My objective for this newsletter is simple: I try to translate China to the world and the world to China, so we do not have to go to war for nothing.

Welcome to Lost in Translation, the personal newsletter of Robert Wu (aka Robert Woo). I am the CEO of BigOne Lab and co-editor of the Baiguan newsletter, which is your go-to newsletter for data-driven and actionable insights about China, along with my teammates

, , among others.

This personal newsletter is your practitioner’s guide to China, where I will give you my personal weekly review of events that actually matter beyond news cycles, about China.
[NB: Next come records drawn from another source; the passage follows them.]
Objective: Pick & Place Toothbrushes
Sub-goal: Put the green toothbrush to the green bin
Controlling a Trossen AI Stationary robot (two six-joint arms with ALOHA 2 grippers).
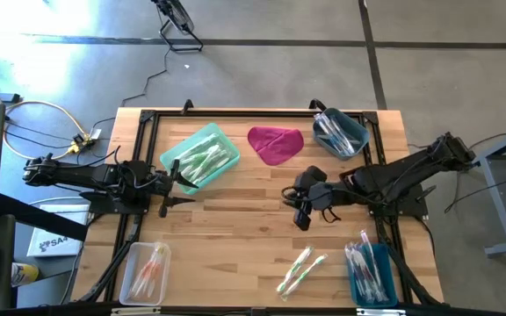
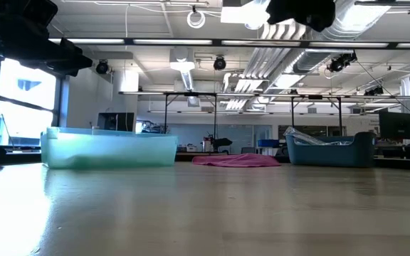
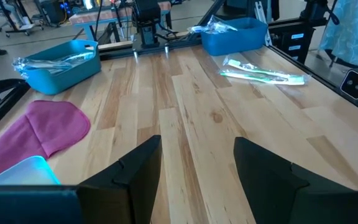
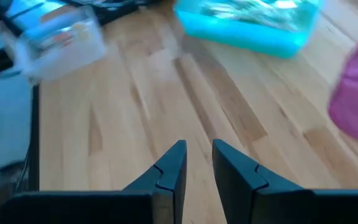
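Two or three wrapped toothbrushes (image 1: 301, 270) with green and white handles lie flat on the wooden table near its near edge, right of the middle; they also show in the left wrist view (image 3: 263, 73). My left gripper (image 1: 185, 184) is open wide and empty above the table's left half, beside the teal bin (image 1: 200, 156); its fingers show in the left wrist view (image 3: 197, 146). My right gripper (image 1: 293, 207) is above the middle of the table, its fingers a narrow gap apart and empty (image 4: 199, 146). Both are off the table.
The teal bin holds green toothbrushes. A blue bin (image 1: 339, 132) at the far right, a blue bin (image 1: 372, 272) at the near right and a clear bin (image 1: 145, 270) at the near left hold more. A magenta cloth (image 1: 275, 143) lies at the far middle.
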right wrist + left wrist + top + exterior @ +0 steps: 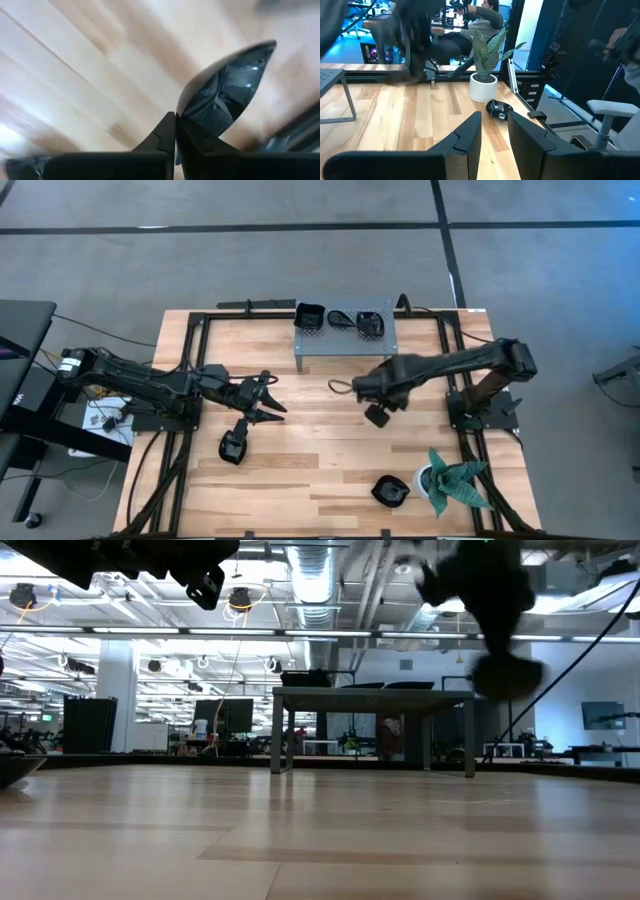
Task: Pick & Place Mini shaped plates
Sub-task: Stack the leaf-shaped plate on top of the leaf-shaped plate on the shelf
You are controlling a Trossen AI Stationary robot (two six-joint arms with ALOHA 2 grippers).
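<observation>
Right claw (377, 414) near desk (300, 480) centre, just toward 4 o'clock of the grey shelf (345, 340), pinched tight on the rim of a glossy black teardrop plate (225, 97); plate lifted clear of the wood in the low view. Left claw (272, 402) at 9 o'clock of centre, fingers (470, 137) parted by a narrow gap, gripping nothing, pointing toward 3 o'clock. Just below it, toward 7 o'clock of centre, a second black plate (233, 447) resting on the boards. A third plate (391, 491) near the 5 o'clock edge, just beside the white pot of the spiky green plant (455, 480). On the shelf at 12 o'clock, more black plates: a square one (310, 316) at its left end, another (371, 323) toward its right. A seated person (487, 15) in the room beyond, seen from the left wrist.
</observation>
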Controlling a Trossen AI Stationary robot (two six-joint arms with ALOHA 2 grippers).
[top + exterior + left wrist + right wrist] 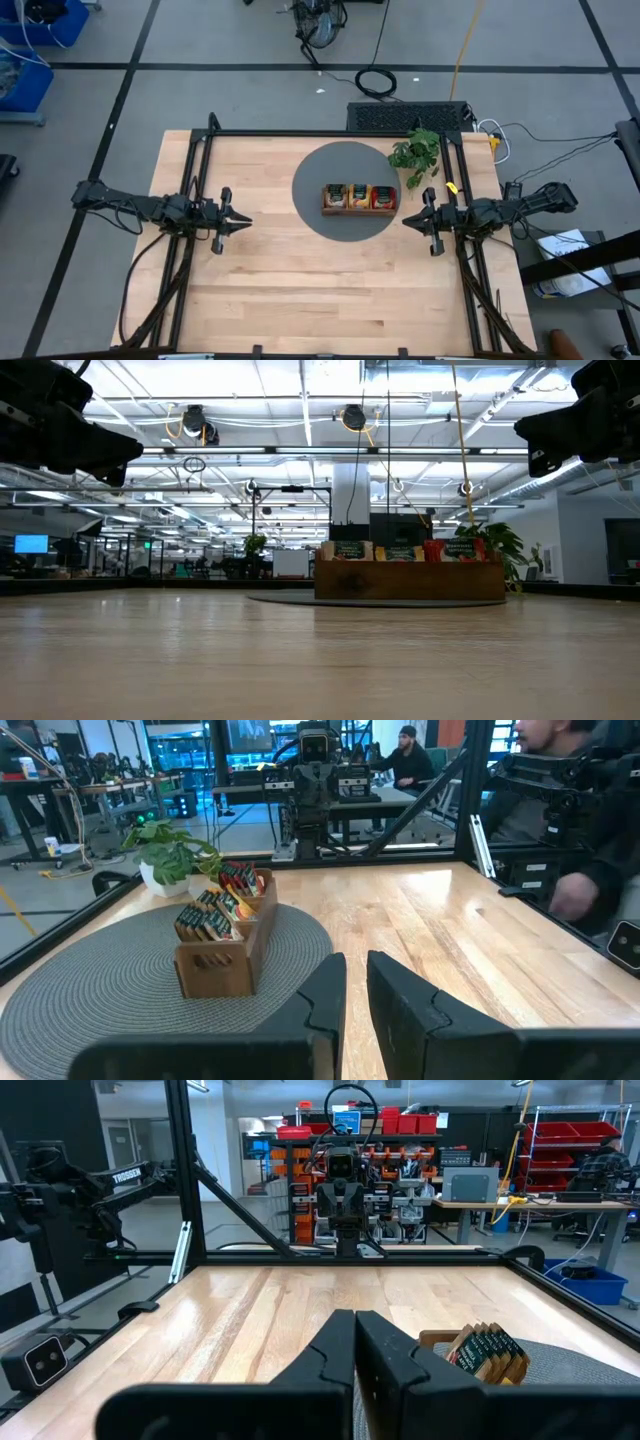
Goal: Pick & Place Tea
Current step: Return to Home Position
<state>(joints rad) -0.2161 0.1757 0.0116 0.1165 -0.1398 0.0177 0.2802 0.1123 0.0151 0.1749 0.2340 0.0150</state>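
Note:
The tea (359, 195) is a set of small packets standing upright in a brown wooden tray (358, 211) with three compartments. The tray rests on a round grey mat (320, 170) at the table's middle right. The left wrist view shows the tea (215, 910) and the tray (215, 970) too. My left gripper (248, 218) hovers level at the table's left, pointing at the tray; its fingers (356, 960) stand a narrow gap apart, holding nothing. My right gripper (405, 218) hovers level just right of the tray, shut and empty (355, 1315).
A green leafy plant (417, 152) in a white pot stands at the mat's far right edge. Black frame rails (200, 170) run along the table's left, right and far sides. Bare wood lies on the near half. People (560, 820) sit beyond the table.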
What do I expect to read here?

My fundamental motive for also starting a personal newsletter is the same as starting

. I see too few people actively bridging the information gap between China and the West, in a way that’s contextualized, empathetic, informative, and trustworthy. And I think this is an increasingly dangerous situation, because the rise of China is the most impactful geopolitical event of this century, but the world still only has a shockingly low level of understanding of this country. This lack of understanding (sometimes misunderstanding) will someday lead to catastrophes. At some point, I realize I just have to do something about it. In short, I do not wish to lose our civilizations to bad translations. Hence the name of this newsletter: Lost in Translation.
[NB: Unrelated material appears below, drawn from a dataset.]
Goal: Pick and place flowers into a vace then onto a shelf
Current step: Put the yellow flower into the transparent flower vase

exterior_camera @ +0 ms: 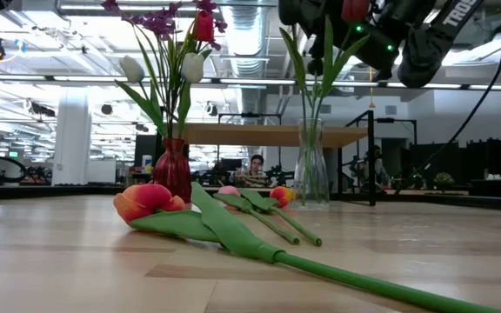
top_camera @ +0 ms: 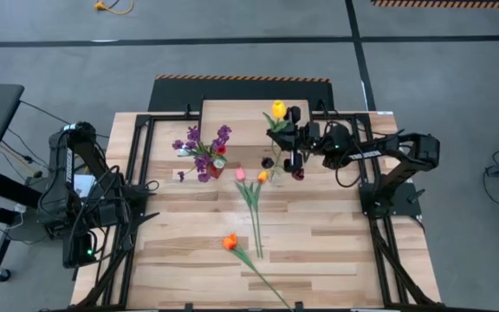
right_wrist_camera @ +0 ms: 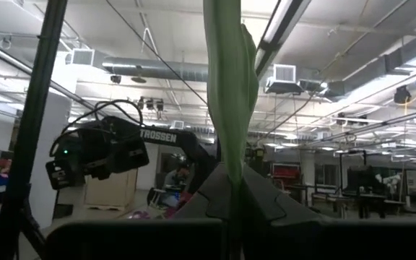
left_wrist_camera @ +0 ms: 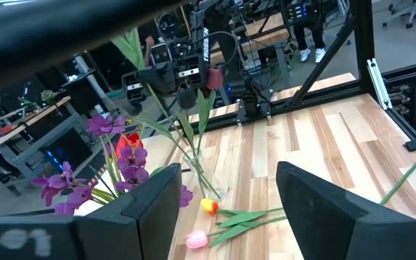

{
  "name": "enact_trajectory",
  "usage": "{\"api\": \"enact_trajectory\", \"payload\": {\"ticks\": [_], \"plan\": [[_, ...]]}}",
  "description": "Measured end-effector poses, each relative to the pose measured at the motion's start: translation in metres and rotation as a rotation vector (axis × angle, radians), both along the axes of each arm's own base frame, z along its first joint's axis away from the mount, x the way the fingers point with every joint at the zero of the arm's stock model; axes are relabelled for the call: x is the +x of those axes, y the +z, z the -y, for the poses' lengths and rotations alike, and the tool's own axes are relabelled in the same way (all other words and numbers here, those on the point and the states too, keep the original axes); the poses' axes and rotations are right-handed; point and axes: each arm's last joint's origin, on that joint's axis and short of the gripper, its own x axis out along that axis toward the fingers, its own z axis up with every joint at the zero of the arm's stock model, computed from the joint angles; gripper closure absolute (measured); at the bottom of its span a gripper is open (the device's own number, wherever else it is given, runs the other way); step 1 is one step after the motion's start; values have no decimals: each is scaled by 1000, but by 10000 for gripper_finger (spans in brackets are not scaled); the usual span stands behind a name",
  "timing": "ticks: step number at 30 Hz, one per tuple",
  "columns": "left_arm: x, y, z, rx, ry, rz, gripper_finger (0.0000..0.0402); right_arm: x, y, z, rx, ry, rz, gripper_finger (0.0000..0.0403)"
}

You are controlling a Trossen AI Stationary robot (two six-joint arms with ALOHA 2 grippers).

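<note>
Here the left claw waits with fingers apart at the bench's left edge, near the red vase of purple sprigs. Further right, loose tulips lie mid-bench (three in all). Rightmost, the right claw is clamped on a green stem above the clear vase; I would lower it straight, releasing only once seated.

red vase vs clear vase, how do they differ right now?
The red vase is opaque and squat; the clear vase is glass, taller and slimmer. The red vase holds a full bunch of purple sprigs and tulips; the clear vase shows only a leafy stem, shut in the right gripper above it. Both stand upright on the table.
</note>
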Motion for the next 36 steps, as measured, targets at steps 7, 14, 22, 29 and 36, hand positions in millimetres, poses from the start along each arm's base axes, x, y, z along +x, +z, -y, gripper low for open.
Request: {"api": "enact_trajectory", "payload": {"ticks": [7, 14, 22, 29, 36], "plan": [[0, 0, 0, 0, 0, 0, 182, 0, -1, 0, 11, 28, -14, 402], [0, 0, 0, -1, 0, 0, 182, 0, 0, -1, 9, 27, -13, 399], [0, 0, 0, -1, 0, 0, 182, 1, -1, 0, 12, 27, -21, 392], [0, 0, 1, -10, 0, 2, 182, 1, -2, 0, 13, 28, -28, 391], [0, 0, 1, -14, 0, 3, 182, 1, -2, 0, 13, 29, -30, 380]]}}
Additionally, I personally have things to say that may not fit well with Baiguan’s editorial style or rigor, so I’d better not mix things up.

In Lost in Translation, I will give you my personal review of the most profound, the most interesting, and the most under-reported events in China of the past week. I will touch on events related to the economy, finance, domestic policy, social movements, discourses, and very importantly, narratives. But I will try to shun topics related to elite politics, and diplomatic and military affairs, which I know too little to say anything about. I will also heavily skew towards events that have long-term, structural implications, but will just lightly skim through even bigger headlines that only have temporary value.
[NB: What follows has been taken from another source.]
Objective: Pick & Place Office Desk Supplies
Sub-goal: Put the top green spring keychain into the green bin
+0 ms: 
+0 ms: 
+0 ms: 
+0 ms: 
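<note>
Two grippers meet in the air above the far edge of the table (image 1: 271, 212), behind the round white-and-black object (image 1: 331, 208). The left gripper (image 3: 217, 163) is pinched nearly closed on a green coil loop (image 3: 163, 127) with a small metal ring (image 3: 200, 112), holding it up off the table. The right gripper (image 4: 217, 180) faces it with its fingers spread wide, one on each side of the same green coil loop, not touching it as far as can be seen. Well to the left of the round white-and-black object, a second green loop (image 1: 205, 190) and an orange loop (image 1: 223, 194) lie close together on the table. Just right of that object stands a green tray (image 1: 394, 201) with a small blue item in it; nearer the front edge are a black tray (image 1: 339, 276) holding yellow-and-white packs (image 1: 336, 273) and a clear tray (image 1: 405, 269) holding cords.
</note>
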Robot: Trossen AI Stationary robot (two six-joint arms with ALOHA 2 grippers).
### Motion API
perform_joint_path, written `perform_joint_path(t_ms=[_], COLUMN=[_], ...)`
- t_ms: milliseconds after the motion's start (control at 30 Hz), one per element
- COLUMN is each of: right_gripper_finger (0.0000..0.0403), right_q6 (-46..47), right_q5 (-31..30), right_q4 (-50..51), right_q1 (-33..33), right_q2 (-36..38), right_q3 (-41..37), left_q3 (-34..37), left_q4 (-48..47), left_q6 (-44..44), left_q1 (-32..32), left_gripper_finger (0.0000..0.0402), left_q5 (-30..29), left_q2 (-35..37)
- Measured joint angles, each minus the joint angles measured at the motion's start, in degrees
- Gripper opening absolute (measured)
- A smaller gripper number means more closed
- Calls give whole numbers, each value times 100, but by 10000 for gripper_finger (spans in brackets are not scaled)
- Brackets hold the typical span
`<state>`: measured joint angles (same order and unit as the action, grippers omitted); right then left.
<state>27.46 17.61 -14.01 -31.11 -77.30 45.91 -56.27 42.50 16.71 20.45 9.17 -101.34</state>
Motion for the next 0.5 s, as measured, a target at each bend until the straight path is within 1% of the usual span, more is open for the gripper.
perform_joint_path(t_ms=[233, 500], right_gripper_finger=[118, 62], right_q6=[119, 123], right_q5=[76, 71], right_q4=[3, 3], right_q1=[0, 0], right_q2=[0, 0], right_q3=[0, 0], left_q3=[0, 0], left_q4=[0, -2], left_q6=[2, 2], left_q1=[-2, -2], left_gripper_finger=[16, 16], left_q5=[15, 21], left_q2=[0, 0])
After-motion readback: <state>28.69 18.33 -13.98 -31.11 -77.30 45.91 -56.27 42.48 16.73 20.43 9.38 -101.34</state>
Occasionally, I also plan to write in Chinese, to help the right people in China understand the world better.

Needless to say, views here are strictly personal and do not represent views either of BigOne Lab or of Baiguan. If you want information that’s more directly related to investment and business opportunities (aka more relevant to making money), go visit

, it’s among the best in the market right now. If you have even more budget and want something more sophisticated, go to our company BigOne Lab.

Who is Robert Wu, and why should I care about his views?

Robert (LinkedIn, X) is a serial entrepreneur, investor, and thinker. Originally dreaming of becoming a journalist, he ended up in the world of business and finance. His unconventional career record includes sourcing human hair in Myanmar, setting up a travel agency in Switzerland, and working on exotic investment and corporate restructuring deals in Hong Kong. Eventually, he ended up working for BigOne Lab, China’s leading data & information service provider, first as an employee/partner, and later, with a buyout, became its CEO.

All throughout the years, he never stopped seeking truth and thinking about the deeper questions. Where are we now in the grand scheme of things? What are the merits and weaknesses of different social and political systems? What explains the rise and fall of civilizations? What does a combination of globalization, polarization, social media, AI, and nuclear proliferation mean for global peace and prosperity? Can China rise peacefully?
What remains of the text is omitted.